A despeito disso, o fato é que, ao menos do ponto de vista abstrato, o Tema nº 237 de Repercussão Geral (RE nº 583.937/RJ) ainda vige. Recentemente, embora advertindo que as alterações promovidas pela Lei nº 13.964/19 não atingiam referido julgamento, a 6ª Turma do STJ reconheceu a ilicitude de gravação ambiental clandestina realizada com o auxílio dos órgãos de persecução penal. Na ocasião, em seu voto divergente, o ministro Sebastião Reis Jr. fez questão de alertar sobre a inclusão do artigo 8º-A, § 4º, da Lei nº 9.296/96:

Esse reposicionamento que proponho ainda antevê debate sobre o teor do § 4º do art. 8º-A da Lei n. 9.296/1996, inserido pela Lei n. 13.964/2019, que reabre discussão sobre a amplitude da validade da captação ambiental feita por um dos interlocutores” (STJ, AgRg no RHC nº 150.343/GO, Rel. Min. Rogério Schietti Cruz, Red. Min.
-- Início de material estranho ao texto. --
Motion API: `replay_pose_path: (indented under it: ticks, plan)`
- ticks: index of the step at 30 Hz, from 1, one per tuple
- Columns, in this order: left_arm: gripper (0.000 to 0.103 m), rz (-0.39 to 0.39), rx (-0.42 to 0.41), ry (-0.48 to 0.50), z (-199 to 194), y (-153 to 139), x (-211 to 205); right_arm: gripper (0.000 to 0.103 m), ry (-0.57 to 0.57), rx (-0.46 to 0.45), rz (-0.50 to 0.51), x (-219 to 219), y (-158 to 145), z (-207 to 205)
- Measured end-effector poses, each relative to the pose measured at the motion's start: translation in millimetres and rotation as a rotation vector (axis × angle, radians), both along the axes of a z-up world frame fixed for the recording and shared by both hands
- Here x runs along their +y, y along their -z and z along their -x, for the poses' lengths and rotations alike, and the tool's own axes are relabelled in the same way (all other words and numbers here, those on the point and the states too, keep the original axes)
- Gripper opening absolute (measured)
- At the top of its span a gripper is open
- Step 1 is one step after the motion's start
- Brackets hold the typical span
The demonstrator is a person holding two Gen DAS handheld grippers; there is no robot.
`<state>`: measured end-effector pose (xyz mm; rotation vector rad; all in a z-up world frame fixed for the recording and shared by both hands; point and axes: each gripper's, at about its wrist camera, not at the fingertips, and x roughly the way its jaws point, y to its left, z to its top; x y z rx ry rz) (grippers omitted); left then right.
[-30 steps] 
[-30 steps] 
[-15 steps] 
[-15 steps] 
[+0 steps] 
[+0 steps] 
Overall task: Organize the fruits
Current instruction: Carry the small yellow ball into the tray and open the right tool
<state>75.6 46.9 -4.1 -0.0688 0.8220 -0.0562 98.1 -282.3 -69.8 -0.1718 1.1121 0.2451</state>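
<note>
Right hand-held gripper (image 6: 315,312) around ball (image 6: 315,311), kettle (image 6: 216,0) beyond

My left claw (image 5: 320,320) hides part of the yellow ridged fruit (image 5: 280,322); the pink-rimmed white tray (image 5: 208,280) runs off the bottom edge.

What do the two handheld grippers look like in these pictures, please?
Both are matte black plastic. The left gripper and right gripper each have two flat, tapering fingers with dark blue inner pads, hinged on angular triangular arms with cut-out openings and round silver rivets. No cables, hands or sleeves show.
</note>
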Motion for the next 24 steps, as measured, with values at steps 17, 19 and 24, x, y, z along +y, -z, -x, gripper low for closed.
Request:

Sebastião Reis Jr., Sexta Turma, j. 15/08/2023, DJe 30/08/2023).

Nesse sentido, em seu recente voto no Tema nº 979 de Repercussão Geral, no qual se discute a ilicitude da gravação ambiental clandestina na seara eleitoral [3], o ministro Alexandre de Moraes anteviu eventual compreensão sobre a ilicitude da gravação ambiental clandestina no âmbito do processo penal, à vista das alterações promovidas pela Lei nº 13.964/19:

Como procurei demonstrar, se mesmo a Lei 13.964/2019, “pacote anticrime”, que alterou o procedimento para interceptação de comunicações (art. 8-A da Lei 9.296/1996), estabelecendo que a captação ambiental deve ser feita mediante autorização judicial, e somente pode ser usada em matéria de defesa no âmbito do processo criminal (§ 4º do referido art. 8º-A), com mais forte razão a gravação ambiental realizada em ambiente privado na seara eleitoral deve ser tida por ilícita se feita por um dos participantes, sem o consentimento ou ciência inequívoca dos demais interlocutores, ou sem a permissão judicial (STF, RE nº 1.040.515, Rel. Min. Gilmar Mendes, Pleno, j. 03/11/2023).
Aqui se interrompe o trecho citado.